In one issue, Roberts now appeals the grant of summary judgment on her claim
of invasion of privacy by intrusion on seclusion. Because we hold that the
trial court did not err by granting summary judgment for CareFlite, we affirm
the trial court’s judgment.
CareFlite
employed Roberts as a paramedic. Roberts was “friends” on the website Facebook.com
with fellow CareFlite paramedic Robert Sumien and CareFlite helicopter pilot
Scott Schoenhardt. Roberts posted on the Facebook wall of Schoenhardt that she
had transported a patient who needed restraining and that she wanted to slap
the patient.
Sheila
Calvert is a compliance officer with CareFlite. Her sister, Delicia Haynes, is
a CareFlite member. Haynes saw Roberts’s wall posting and notified Calvert.
Calvert sent a message to Roberts through Facebook. In her message, Calvert
stated:
I just wanted to remind you that the public sees your
posts. People outside of CareFlite and outside of EMS. In fact, my sister saw
your post to Scott Schoenhardt where you stated you wanted to slap a patient[,]
and she thought she wouldn’t want anyone such as that taking care of her and
made the comment that maybe she didn’t want to renew her CareFlite membership. People
you don’t expect to see your posts do. I’ll bet Scott has many friends in
EMS[,] and all any of them would have to do is a screen shot and send it in to
the state and you could be looking at a suspension of your EMS license and
fines. Believe me, I’m not trying to come down on you about this. I’m trying
to help you realize that people out there are losing their jobs and livelihood
because of such posts[,] and I don’t want to see that happen to you. If you
don’t believe me, just google it or if you like I can send you some links to
articles. I hope you will consider removing that post.
Roberts
responded with a message to Calvert that stated:
Yeah, whatever. YOU weren’t there. Whenever I have to
have a firefighter ride in with me because of a patient’s attitude, and I fear
for MY safety, I truly believe a patient needs an attitude adjustment. Think
about that the next time YOU correct someone!!
Calvert
responded to Roberts, again with a message sent through Facebook’s messaging
feature, stating:
I was trying to be nice about the situation and provide
you a courteous reminder of the regulations in which you practice in the state
and the public’s perception. [Rule 157.36(b)(28) of the Texas Administrative
Code] states you cannot
engage in activities which betray[] the public’s trust in EMS. I believe your
comment could have done that. Additionally, CareFlite has policies against
employees calling into question our honesty, integrity[,] or reputation. I
understand you had a difficult call and patient. I’ve also had my share of those.

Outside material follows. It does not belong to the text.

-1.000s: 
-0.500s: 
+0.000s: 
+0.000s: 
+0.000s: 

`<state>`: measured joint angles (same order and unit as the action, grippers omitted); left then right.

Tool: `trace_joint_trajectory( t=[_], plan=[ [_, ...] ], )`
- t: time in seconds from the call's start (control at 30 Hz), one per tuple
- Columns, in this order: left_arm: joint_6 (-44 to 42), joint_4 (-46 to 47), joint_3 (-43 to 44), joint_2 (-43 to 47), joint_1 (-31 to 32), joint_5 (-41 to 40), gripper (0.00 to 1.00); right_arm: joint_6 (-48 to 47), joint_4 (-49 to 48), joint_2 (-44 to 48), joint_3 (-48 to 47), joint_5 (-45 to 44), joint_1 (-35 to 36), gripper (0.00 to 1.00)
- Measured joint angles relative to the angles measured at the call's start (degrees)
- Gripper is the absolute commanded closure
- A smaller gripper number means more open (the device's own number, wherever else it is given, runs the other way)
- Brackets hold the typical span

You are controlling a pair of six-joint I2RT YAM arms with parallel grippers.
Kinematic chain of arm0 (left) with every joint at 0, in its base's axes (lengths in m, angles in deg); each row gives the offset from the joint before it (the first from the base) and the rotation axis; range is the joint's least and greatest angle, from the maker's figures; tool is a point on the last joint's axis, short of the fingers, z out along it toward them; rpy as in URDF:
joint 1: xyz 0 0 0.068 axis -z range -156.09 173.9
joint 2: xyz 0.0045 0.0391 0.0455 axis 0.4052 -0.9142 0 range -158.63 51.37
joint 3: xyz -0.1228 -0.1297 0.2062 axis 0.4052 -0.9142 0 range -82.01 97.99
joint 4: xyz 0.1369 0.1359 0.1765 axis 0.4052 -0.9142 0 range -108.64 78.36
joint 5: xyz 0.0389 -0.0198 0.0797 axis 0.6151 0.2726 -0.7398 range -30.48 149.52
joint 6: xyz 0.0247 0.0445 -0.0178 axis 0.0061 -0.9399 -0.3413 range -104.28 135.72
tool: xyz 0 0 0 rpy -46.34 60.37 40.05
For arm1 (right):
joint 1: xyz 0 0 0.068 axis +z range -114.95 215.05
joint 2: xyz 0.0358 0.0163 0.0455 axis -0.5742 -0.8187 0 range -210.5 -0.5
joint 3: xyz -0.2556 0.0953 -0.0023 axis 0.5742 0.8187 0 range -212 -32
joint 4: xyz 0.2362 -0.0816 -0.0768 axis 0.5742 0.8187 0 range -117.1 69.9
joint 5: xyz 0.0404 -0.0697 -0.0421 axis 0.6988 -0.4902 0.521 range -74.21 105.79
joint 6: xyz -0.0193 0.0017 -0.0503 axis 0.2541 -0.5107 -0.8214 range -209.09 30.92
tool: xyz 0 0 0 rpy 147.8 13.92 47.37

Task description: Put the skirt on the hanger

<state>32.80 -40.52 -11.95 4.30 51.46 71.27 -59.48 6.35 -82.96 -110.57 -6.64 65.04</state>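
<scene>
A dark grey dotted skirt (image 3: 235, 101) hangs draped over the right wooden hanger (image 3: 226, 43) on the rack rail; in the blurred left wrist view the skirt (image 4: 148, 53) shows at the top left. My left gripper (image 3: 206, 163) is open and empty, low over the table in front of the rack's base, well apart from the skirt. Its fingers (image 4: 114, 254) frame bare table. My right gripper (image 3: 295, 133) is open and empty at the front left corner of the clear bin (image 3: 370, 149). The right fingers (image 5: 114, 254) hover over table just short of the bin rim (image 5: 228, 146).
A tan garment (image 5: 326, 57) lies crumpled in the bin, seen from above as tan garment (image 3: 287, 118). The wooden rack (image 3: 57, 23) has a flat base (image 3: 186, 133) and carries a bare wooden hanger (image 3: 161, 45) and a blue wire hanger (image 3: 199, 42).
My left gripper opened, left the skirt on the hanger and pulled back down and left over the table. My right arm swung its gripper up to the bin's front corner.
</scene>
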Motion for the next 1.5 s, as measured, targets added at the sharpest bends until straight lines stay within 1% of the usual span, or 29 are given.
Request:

That information should not be broadcasted[,] however. I can show you an
article where a Kansas medic had his license suspended for 90 days, tons of
legal bills, and had to bag groceries during that time because he posted a
derogatory remark about his obese patient. As far as me “thinking about that
before I correct someone[,]” . . . I’m the Compliance Officer for CareFlite[,]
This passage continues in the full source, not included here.